O encontro / O ser humano

O ENCONTRO

Guida Linhares

Andava cansada a Deusa da Sabedoria, em tempos tão modernos, em que cada um cuidava de ter cada vez mais, sentir-se cada vez melhor, acumular riquezas materiais e deitar-se serenamente sem refletir sobre o homem e suas circunstâncias. Tão esgotada de filosofar em vão, sentou-se à beira de uma estrada e viu surgir uma mulher, que trazia em si mesma as marcas da vida, mas que nada nem ninguém a fizeram parar de buscar a sabedoria. Assim quando as duas se entreolharam, reconheceram-se imediatamente.

A mulher trazia uma bagagem de escritos, frutos de suas observações e vivências, e a Sabedoria desvela-se demais em todos os aspectos que movem o ser humano, quando eles são colocados na balança que equilibra razão e emoção. Assim a Deusa tirou o véu da balança e pediu à mulher que nela depositasse suas emoções e sentimentos, e a mulher surpreendida assim o fez.

Cuidadosamente foi separando toda a razão que a levou a agir desta ou daquela forma, assim como com sentimentos profundos, foi colocando todos aqueles em que agiu sob a égide da emoção pura . Os pratos da balança subiam e desciam à medida que cada sentimento era acrescentado, ora razão, ora emoção, até que toda a sua bagagem se completasse.

E neste momento, ambas se entreolharam de novo.
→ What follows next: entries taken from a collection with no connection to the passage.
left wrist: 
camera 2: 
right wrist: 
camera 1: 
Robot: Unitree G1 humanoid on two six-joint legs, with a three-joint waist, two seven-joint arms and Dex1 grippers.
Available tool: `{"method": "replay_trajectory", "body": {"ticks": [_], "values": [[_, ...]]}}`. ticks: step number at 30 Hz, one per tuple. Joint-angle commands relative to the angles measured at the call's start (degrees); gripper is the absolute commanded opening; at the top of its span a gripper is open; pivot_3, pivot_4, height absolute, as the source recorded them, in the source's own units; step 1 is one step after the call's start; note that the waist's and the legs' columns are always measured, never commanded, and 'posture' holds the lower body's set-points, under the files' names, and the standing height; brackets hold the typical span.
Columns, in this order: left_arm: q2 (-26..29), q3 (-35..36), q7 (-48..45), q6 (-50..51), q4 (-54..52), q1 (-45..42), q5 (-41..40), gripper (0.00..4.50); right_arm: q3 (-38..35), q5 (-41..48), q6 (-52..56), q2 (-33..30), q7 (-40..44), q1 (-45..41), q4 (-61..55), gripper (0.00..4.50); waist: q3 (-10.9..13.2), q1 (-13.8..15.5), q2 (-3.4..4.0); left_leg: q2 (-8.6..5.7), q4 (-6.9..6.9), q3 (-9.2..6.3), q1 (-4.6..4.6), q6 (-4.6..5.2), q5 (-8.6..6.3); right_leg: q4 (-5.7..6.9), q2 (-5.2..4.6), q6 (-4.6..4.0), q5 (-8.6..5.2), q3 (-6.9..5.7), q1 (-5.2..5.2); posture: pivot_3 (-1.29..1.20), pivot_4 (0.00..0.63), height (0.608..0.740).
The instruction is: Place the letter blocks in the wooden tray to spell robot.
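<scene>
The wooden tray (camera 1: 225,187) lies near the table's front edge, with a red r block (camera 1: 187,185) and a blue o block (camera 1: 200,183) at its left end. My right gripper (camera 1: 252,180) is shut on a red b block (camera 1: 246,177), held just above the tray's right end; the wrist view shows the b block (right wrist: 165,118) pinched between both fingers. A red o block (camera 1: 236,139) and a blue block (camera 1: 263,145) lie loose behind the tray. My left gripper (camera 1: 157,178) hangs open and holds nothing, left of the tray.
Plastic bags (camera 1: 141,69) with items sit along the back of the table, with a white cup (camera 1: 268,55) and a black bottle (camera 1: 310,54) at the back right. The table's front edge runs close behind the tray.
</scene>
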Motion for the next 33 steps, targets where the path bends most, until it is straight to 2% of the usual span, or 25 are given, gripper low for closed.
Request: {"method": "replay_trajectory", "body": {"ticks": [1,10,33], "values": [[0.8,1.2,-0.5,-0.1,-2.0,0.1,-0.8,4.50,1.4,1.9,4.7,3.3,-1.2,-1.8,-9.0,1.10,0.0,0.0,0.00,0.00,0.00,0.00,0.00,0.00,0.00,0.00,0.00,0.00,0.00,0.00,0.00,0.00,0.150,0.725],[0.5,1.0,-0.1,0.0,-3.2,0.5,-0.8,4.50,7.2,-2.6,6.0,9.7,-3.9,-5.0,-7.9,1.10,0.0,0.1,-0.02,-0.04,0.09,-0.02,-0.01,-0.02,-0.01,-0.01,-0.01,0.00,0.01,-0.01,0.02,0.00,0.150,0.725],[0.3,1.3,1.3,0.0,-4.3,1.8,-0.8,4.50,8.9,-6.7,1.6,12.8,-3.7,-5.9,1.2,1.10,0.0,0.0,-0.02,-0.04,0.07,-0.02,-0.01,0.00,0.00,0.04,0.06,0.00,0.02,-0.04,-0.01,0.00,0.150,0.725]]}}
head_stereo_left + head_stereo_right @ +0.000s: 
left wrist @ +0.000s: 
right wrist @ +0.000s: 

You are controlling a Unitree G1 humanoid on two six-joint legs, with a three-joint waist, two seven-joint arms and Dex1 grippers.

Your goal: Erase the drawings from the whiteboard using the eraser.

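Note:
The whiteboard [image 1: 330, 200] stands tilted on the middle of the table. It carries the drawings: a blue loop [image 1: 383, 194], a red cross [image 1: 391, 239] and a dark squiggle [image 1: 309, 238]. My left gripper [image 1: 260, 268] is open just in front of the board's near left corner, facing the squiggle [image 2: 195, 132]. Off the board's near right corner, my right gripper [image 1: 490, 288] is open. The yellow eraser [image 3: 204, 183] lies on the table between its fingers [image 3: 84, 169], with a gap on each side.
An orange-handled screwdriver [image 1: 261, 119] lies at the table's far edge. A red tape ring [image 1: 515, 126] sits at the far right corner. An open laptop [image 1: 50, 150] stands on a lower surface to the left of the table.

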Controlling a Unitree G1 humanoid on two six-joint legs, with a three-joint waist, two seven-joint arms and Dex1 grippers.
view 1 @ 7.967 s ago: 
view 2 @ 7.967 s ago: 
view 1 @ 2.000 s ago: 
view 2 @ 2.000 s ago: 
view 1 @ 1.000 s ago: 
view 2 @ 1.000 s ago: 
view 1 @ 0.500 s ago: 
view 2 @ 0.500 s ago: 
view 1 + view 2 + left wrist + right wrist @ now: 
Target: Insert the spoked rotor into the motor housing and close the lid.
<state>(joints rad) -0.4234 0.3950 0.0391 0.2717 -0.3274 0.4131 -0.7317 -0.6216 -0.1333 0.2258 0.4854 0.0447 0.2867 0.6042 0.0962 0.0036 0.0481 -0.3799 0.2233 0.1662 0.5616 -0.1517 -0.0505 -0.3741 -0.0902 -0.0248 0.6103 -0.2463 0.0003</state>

A Deusa da Sabedoria,

sorriu satisfeita. Não foi em vão o seu ensinamento. Não foi em vão, tanto tempo tentando mostrar a homens e mulheres, que todos podem ser melhores, apenas pelo fato de refletir sobre as coisas da vida, ouvindo a vóz interior e tendo como juiz a própria consciência.

A mulher surpresa via o perfeito equilíbrio da sua balança. Não imaginara que suas verdades não teriam sido meros palpites, mas sim a vóz da sua sabedoria interior. Não imaginara que ser alguem como era, representava não ser aquilo que os outros queriam que ela fosse, mas sim o que ela era, e sempre foi, a senhora do seu querer, receptiva apenas ao querer de Deus.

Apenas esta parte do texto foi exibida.